Top Japanese movies of the decade or your 2012/13 holiday survival kit

Sen to Chihiro no Kamikakuishi ( Spirited Away) by Hayao Miyazaki

With the end of the first decade of the new millennium, Japanese English-language Metropolis magazine has put together a list of the best 10 Japanese films of the decade. And while most of them might be available with English-language variations outside of Japan, the others remain homegrown secrets – which movie experts here consider something of a shame.

The Japanese production Okuribito ( Departures) caught the movie world by surprise in February when it won the Oscar for best foreign language film, becoming the first Japanese movie to win in the category for more than 50 years and bringing international attention to other domestic productions. The subject matter of Okuribito also caught the industry by surprise – it is the tale of a classical musician who loses his job and goes to work in a funeral parlor – but it does serve to underline the depth and breadth of a domestic industry that is today a great deal more than Godzilla and sword-wielding samurai warrior titles.

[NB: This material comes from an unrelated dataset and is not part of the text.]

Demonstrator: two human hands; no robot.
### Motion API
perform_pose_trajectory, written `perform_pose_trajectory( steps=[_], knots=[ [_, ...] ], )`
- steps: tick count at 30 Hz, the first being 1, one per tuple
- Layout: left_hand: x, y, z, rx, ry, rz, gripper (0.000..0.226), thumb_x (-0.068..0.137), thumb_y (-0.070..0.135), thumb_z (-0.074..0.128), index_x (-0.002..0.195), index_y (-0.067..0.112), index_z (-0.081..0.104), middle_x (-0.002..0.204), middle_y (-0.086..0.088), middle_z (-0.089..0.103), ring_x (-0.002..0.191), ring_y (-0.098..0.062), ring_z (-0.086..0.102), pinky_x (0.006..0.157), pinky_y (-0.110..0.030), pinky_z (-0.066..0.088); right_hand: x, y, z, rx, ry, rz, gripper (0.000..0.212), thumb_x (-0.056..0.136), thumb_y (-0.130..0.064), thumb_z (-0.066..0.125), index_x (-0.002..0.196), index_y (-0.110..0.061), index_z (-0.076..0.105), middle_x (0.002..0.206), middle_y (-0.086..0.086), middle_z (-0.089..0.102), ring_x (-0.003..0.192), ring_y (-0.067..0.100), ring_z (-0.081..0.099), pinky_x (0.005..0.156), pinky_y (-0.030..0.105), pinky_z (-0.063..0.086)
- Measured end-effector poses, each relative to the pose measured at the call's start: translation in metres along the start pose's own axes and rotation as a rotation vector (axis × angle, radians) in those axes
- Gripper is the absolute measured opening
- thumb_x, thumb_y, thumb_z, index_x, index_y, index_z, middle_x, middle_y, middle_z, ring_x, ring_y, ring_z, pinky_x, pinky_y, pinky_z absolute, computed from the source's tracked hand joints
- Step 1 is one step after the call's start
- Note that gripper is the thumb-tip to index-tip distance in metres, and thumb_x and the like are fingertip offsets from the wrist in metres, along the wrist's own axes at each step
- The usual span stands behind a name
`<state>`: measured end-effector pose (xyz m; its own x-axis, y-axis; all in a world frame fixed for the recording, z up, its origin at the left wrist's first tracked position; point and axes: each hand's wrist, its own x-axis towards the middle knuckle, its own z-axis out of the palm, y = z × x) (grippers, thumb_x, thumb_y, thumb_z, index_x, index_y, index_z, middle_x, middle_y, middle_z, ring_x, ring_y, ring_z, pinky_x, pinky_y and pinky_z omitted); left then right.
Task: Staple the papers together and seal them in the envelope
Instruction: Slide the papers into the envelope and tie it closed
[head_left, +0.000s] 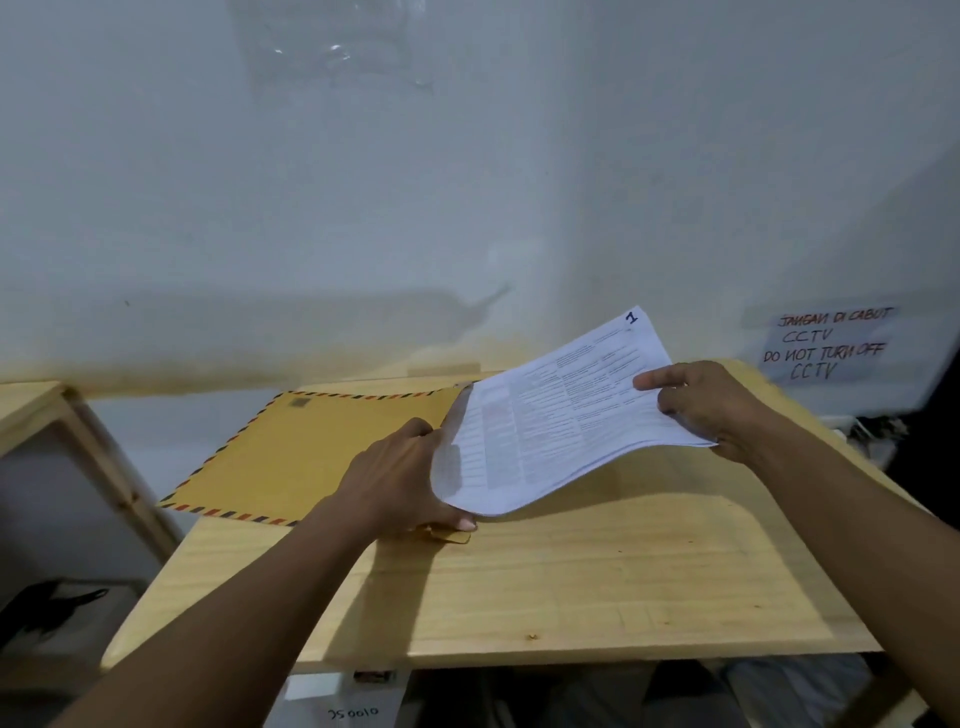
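Note:
A brown envelope (311, 457) with a red-and-black striped border lies flat on the wooden table (571, 582), left of centre. My left hand (405, 483) presses on its open right end, thumb on the flap near the table. My right hand (711, 405) grips the right edge of a stack of printed white papers (561, 431), thumb on top. The stack sags in the middle, and its left edge meets the envelope's mouth at my left hand. A "1" is written on the papers' far corner. No stapler is in view.
A white wall stands right behind the table, with a handwritten CCTV note (826, 345) taped at the right. A second wooden table (47, 410) stands to the left, across a gap. Dark items lie on the floor below.

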<state>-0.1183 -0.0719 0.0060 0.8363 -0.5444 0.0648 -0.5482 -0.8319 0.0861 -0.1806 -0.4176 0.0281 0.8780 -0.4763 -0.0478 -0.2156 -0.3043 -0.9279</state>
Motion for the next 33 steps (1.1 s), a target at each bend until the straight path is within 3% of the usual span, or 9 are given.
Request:
perform_pose_trajectory(
  steps=[4, 11, 15, 20, 22, 26, 29, 33],
  knots=[
    [-0.002, 0.000, 0.000, 0.053, -0.062, 0.002, 0.128, 0.040, 0.091, 0.073, 0.145, 0.024, 0.042, 0.135, 0.008, 0.047, 0.106, -0.016, 0.055, 0.078, -0.034, 0.056, -0.001, 0.011, 0.004, 0.049, -0.016, 0.082, 0.036, 0.086, 0.010, 0.052, 0.092, -0.016, 0.076, 0.114, 0.021, 0.069, 0.088, 0.028, 0.063, 0.090, 0.040, 0.054],
    [-0.002, 0.005, 0.003, 0.052, -0.066, 0.021, 0.134, 0.039, 0.093, 0.070, 0.150, 0.025, 0.038, 0.140, 0.009, 0.045, 0.111, -0.019, 0.057, 0.077, -0.035, 0.052, -0.024, 0.010, 0.042, 0.136, -0.066, 0.056, 0.034, 0.090, 0.009, 0.053, 0.111, -0.009, 0.073, 0.115, 0.015, 0.066, 0.083, 0.022, 0.065, 0.066, 0.027, 0.053],
    [-0.002, 0.009, 0.004, 0.054, -0.059, 0.035, 0.133, 0.041, 0.092, 0.071, 0.150, 0.023, 0.038, 0.143, 0.010, 0.043, 0.114, -0.019, 0.056, 0.079, -0.035, 0.051, -0.034, 0.008, 0.083, 0.174, -0.119, 0.015, 0.031, 0.091, 0.007, 0.057, 0.112, -0.009, 0.073, 0.126, 0.014, 0.063, 0.102, 0.030, 0.066, 0.083, 0.034, 0.056],
    [-0.003, 0.010, 0.005, 0.040, -0.058, 0.038, 0.133, 0.044, 0.090, 0.073, 0.152, 0.023, 0.035, 0.146, 0.008, 0.041, 0.117, -0.018, 0.054, 0.085, -0.036, 0.054, -0.047, -0.002, 0.127, 0.155, -0.352, 0.011, 0.031, 0.096, 0.001, 0.058, 0.124, -0.009, 0.065, 0.130, 0.013, 0.061, 0.113, 0.028, 0.062, 0.088, 0.031, 0.055],
    [-0.002, 0.009, 0.005, 0.038, -0.056, 0.040, 0.133, 0.046, 0.089, 0.073, 0.154, 0.023, 0.033, 0.147, 0.007, 0.041, 0.119, -0.018, 0.053, 0.086, -0.035, 0.055, -0.048, -0.006, 0.128, 0.116, -0.404, -0.008, 0.033, 0.097, -0.002, 0.055, 0.128, -0.012, 0.061, 0.123, 0.010, 0.062, 0.106, 0.026, 0.064, 0.085, 0.034, 0.055],
    [-0.003, 0.009, 0.005, 0.041, -0.043, 0.038, 0.132, 0.045, 0.089, 0.074, 0.151, 0.022, 0.036, 0.147, 0.007, 0.041, 0.119, -0.019, 0.054, 0.085, -0.035, 0.053, -0.037, -0.001, 0.112, 0.019, -0.239, -0.001, 0.027, 0.091, 0.002, 0.047, 0.109, -0.009, 0.064, 0.077, 0.011, 0.061, 0.056, 0.028, 0.057, 0.055, 0.039, 0.050],
    [-0.004, 0.008, 0.007, 0.037, -0.053, 0.031, 0.132, 0.044, 0.089, 0.074, 0.151, 0.022, 0.037, 0.148, 0.008, 0.041, 0.119, -0.019, 0.054, 0.086, -0.037, 0.055, -0.037, -0.004, 0.118, 0.022, -0.182, 0.025, 0.024, 0.083, 0.004, 0.050, 0.095, -0.006, 0.067, 0.065, 0.014, 0.066, 0.057, 0.029, 0.059, 0.056, 0.042, 0.051],
    [-0.005, 0.007, 0.010, 0.025, -0.041, 0.032, 0.137, 0.041, 0.093, 0.071, 0.153, 0.024, 0.033, 0.150, 0.009, 0.039, 0.120, -0.019, 0.054, 0.087, -0.039, 0.056, -0.041, -0.015, 0.148, 0.135, -0.240, 0.089, 0.021, 0.082, 0.009, 0.056, 0.099, 0.002, 0.066, 0.075, 0.021, 0.072, 0.055, 0.027, 0.067, 0.057, 0.036, 0.059]
  ],
)
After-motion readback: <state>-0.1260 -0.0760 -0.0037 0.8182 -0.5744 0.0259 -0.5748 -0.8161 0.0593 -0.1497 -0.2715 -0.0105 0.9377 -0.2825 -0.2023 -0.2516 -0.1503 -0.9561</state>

Top of Metropolis list is Daremo Shiranai, which was released in 2004 and is known abroad as Nobody Knows. The work of famed director Hirokazu Koreeda, it tells the tale of two children who have to fend for themselves after being abandoned by their mother. Yuya Yagira was just 14 when he walked away from the Cannes Film Festival with the Best Actor award for his performance.

Second place was awarded to Sen to Chihiro no Kamikakuishi ( Spirited Away) by Hayao Miyazaki, the undisputed master of Japan’s animated movie scene. Released overseas as Spirited Away, it is Japan’s highest-growing movie of all time and was widely acclaimed as a masterpiece when it came out in 2001.

The 2008 title Tokyo Sonata is a powerful drama that starts out as the tale of a salaryman who loses his job and addresses many of the problems of contemporary Japan. Another animated film comes in fourth, with 2004’s Mind Game described as “mesmerizing” and “astounding.”

The oddly-named Fish Story opened in Japan in 2009 and wends together numerous strands into a single plot line, while the late director Kei Kumai oversaw the sixth film on the list, Nihon no Kuroi Natsu ( Darkness in the Light) in 2001. Vibrator, the tale of a promiscuous and confused women trying to come to terms with life, is in seventh place and won the Grand Prix for director Ryuichi Hiroki at the Tokyo International Film Festival in 2003. Gururi no Koto ( All Around Us) was the work of Ryosuke Hashiguchi, Japan’s first openly gay filmmaker, and hit big screens to widespread acclaim here in 2008.

The final two places in the list of the best Japanese films of the decade go to Shinya Tsukamoto for Vital, the story of a medical student who loses his girlfriend and is then required to perform the autopsy on her after she is involved in a car accident, and Eureka, directed by Shinji Aoyama.